C’est dans cette situation nullement alarmante, mais encore moins magnifique, que le gouvernement de juillet reçut les finances de la France. La dette dont il prenait l’héritage s’élevait, nous le répétons, à 4 milliards 419 millions !

Maintenant quelle est la dette qu’il laisse à ses successeurs ?

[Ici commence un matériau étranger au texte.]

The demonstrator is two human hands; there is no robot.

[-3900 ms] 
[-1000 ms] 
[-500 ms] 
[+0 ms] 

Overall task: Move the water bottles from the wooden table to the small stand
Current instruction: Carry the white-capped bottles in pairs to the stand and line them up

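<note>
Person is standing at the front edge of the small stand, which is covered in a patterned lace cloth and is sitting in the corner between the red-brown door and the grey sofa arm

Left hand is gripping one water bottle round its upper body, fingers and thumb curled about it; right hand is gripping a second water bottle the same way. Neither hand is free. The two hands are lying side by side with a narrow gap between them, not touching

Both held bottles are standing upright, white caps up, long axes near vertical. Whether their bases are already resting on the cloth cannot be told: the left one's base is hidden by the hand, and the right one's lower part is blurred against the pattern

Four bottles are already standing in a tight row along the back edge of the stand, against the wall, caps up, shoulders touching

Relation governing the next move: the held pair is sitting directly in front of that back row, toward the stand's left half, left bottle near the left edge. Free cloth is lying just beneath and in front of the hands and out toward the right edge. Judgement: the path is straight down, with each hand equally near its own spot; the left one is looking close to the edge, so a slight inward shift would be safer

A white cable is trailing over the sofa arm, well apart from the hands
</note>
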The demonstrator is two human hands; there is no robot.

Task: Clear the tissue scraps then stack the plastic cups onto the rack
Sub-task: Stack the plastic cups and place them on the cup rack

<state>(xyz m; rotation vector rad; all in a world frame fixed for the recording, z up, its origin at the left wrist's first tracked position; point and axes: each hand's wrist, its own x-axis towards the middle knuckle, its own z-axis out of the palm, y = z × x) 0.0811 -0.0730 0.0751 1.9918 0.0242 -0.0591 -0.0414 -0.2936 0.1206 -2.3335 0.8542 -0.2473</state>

M. Garnier-Pagès, dans son rapport du 9 mars, constate que la dette publique, au 1er janvier 1848, s’élevait à 5 milliards 179 millions. Il comprend dans son calcul les mêmes élémens que nous avons pris pour base au 31 juillet 1830, savoir, la dette consolidée, déduction faite des rentes de la caisse d’amortissement, les emprunts de 1821 et 1822, les capitaux de cautionnemens et la dette flottante. C’est l’addition de toutes ces dettes réunies qui lui donne le chiffre de 5 milliards 179 millions. Ce chiffre, comparé à celui du 31 juillet 4830, fait ressortir une différence de 760 millions. Ainsi la dette publique, selon M. Garnier-Pagès, se serait accrue d’un capital de 760 millions pendant les dix-sept années qui viennent de s’écouler.